Total antioxidant status and markers of oxidative stress in subjects with normal or impaired glucose regulation (IFG, IGT) in diabetic patients

Korkmaz G. G., Konukoglu D., Kurtulus E. M., Irmak H., Bolayirli M., Uzun H.

SCANDINAVIAN JOURNAL OF CLINICAL & LABORATORY INVESTIGATION, vol.73, no.8, pp.641-649, 2013 (SCI-Expanded) identifier identifier identifier


Background. We investigated the ischemia-modified albumin (IMA), advanced oxidation protein products (AOPPs), prooxidants - antioxidants balance (PAB), and ferric reducing antioxidant power (FRAP) concentrations in patients with impaired fasting glucose (IFG), impaired glucose tolerance (IGT) and diabetes mellitus (DM) and compared the results to those of normoglycemic individuals at baseline and 2 hours after glucose loading. Methods. An oral glucose tolerance test was performed on age-matched subjects (n = 110) with a body mass index (BMI) < 27 kg/m(2). Subjects were categorized as normoglycemic (n = 35), IFG (n = 25), IGT (n = 30) and DM (n = 20) according to the WHO criteria. The IMA, AOPP, PAB, FRAP concentrations were determined by colorimetric methods. Results.
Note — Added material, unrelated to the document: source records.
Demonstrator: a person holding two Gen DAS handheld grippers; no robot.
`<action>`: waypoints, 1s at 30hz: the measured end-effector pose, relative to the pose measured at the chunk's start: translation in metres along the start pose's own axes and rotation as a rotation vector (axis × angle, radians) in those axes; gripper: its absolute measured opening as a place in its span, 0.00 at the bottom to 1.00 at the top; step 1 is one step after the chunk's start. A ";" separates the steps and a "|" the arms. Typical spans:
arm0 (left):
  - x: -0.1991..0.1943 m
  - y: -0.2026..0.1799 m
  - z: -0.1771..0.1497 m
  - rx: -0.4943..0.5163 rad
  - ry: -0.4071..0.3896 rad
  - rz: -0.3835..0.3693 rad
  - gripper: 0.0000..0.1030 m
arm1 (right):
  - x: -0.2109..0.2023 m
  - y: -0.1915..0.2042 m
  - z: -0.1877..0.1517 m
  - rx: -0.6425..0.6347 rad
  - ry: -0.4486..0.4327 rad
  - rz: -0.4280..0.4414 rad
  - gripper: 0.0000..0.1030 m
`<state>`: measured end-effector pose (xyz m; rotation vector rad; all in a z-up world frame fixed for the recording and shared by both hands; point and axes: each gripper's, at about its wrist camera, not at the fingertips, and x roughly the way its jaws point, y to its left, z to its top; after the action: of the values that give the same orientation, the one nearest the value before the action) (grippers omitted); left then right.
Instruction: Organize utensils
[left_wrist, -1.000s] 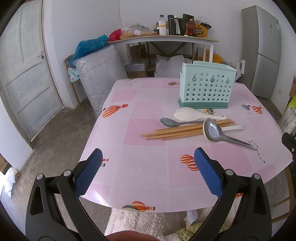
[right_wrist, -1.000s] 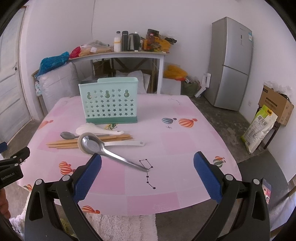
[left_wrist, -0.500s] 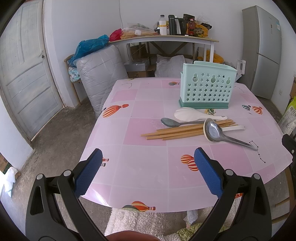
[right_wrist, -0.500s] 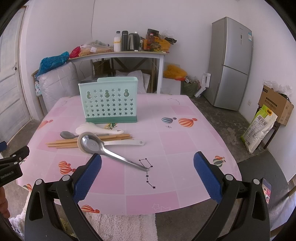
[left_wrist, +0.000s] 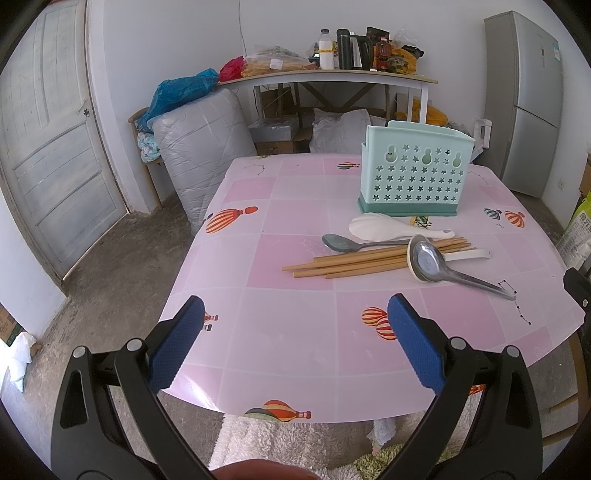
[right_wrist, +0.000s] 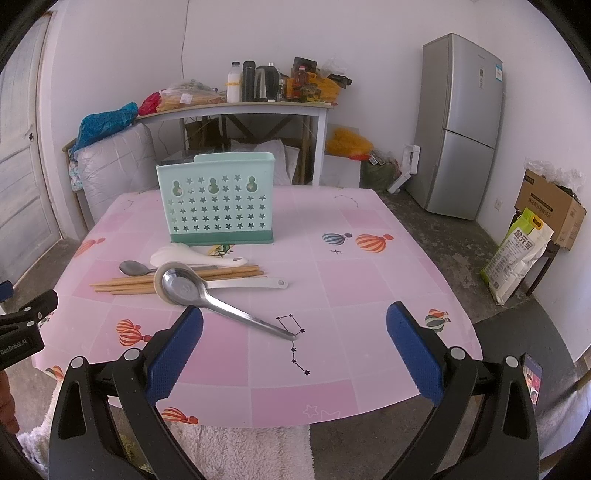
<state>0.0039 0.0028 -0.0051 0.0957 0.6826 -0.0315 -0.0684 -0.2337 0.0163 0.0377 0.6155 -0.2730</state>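
Very start of the task, nothing picked up, nothing in the mint utensil holder (right_wrist: 216, 206) as far as visible; inside hidden. Both grippers hovering off the near table edge, spread wide, empty: left gripper (left_wrist: 295, 341) released, blue fingers (left_wrist: 177, 349) far apart; right gripper (right_wrist: 294, 345) likewise released, holding nothing.

Utensils in one loose pile mid-table, just in front of holder: white rice paddle (right_wrist: 184, 256) nearest holder base, small metal spoon (right_wrist: 133, 267) toward left edge, bundle of wooden chopsticks (right_wrist: 147, 284) lying crosswise, white-handled spoon (right_wrist: 251, 283) under large metal ladle-spoon (right_wrist: 184, 288), its handle (right_wrist: 258, 323) pointing toward the near edge. Holder upright toward far edge of pink table (right_wrist: 369, 295).

Ladle handle tip between right fingers in right wrist view, but farther out on the table, no contact. Pile well ahead and right of left fingers.

Likely next: right gripper down and forward onto ladle handle, pinch thin shaft flat off table, lift, drop upright into holder. Risk: thin handle slipping, bowl dragging chopsticks.
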 end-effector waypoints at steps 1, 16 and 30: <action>0.000 0.000 0.000 0.000 0.000 0.000 0.93 | 0.000 0.000 0.000 0.000 0.000 0.000 0.94; 0.003 0.002 -0.001 -0.001 -0.004 0.000 0.93 | 0.000 0.000 0.000 0.000 0.000 0.000 0.94; -0.004 0.002 0.003 -0.002 -0.028 -0.009 0.93 | 0.001 0.000 0.000 0.000 0.001 0.000 0.94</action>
<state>0.0023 0.0041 -0.0001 0.0903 0.6546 -0.0405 -0.0680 -0.2342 0.0159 0.0383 0.6166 -0.2727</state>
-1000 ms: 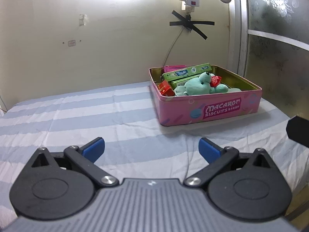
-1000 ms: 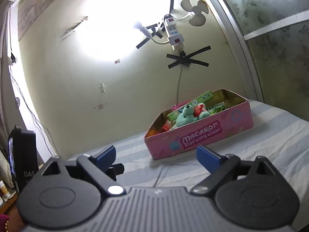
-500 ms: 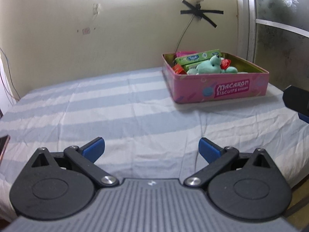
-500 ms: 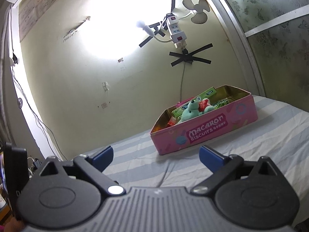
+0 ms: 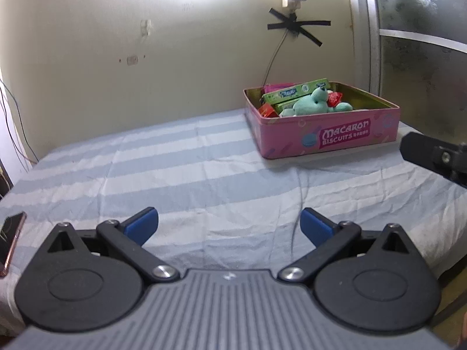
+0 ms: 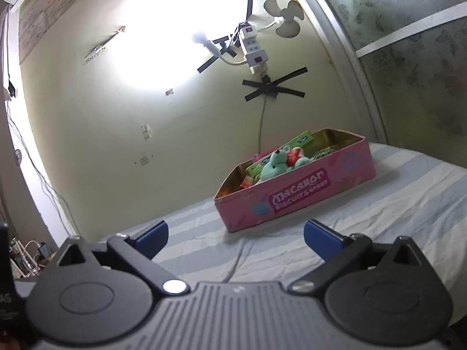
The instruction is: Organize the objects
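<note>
A pink "Macaron Biscuits" tin [image 5: 329,137] stands on the striped bed sheet [image 5: 189,175] at the far right, near the wall. It holds a teal plush toy [image 5: 312,105], green boxes [image 5: 292,93] and a small red item [image 5: 267,110]. The tin also shows in the right wrist view [image 6: 300,195] with the plush [image 6: 275,164] inside. My left gripper [image 5: 229,224] is open and empty, low over the sheet, well short of the tin. My right gripper [image 6: 235,237] is open and empty, also short of the tin; part of it shows at the right edge of the left wrist view [image 5: 435,154].
A phone [image 5: 10,236] lies at the bed's left edge. A cable [image 5: 297,204] runs across the sheet toward the wall, where a power strip [image 6: 252,49] is taped up. A frosted glass door [image 5: 423,58] stands to the right of the tin.
Both grippers have drawn back from the tin, which looks smaller and farther in the left view. The phone at the left edge has come into sight. Both stay open.
</note>
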`<action>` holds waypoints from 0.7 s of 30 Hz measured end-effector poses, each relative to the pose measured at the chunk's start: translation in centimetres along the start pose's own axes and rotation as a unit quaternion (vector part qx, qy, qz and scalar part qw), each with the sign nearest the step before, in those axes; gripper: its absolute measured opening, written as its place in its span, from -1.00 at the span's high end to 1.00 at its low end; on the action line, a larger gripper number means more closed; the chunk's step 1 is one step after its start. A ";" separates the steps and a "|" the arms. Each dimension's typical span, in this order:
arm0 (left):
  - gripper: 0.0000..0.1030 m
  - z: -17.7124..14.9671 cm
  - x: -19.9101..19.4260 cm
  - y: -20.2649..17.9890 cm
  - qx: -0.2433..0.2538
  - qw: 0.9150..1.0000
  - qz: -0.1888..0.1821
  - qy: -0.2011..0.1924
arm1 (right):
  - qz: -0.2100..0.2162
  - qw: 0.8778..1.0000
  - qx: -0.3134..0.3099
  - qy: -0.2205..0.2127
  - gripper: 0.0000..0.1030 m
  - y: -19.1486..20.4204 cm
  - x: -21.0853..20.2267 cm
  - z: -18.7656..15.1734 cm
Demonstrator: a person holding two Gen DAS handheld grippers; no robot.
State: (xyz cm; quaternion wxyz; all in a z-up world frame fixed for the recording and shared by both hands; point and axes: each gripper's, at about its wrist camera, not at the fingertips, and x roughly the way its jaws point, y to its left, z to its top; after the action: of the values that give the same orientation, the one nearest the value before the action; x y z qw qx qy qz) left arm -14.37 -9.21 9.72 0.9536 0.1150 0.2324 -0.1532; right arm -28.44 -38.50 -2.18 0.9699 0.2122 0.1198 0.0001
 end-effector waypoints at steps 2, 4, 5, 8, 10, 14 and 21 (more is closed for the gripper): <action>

At baseline, the AOPP concentrations were significantly higher in subjects with IFG and DM compared to normoglycemic subjects (p < 0.01 for all cases). The IFG, IGT and DM patients had a significantly higher IMA at baseline when compared with the normoglycemic individuals (p < 0.001 for all cases). The IMA in IFG subjects was significantly elevated (p < 0.05), while in DM patients, the IMA was significantly decreased (p < 0.001) after glucose loading with respect to baseline concentrations. Following glucose loading, the PAB was significantly decreased from baseline concentrations in normoglycemic individuals (p < 0.001) and in the IFG (p < 0.001) and IGT (p < 0.001) patients. Conclusion. In subjects with impaired glucose metabolism, the hyperglycemia is associated with increased IMA, AOPP and PAB concentrations. Increased IMA in subjects with IFG and decreased FRAP concentrations in subjects with IGT after glucose loading suggests that an increase in glucose concentrations can lead to tissue damage by increasing oxidative stress.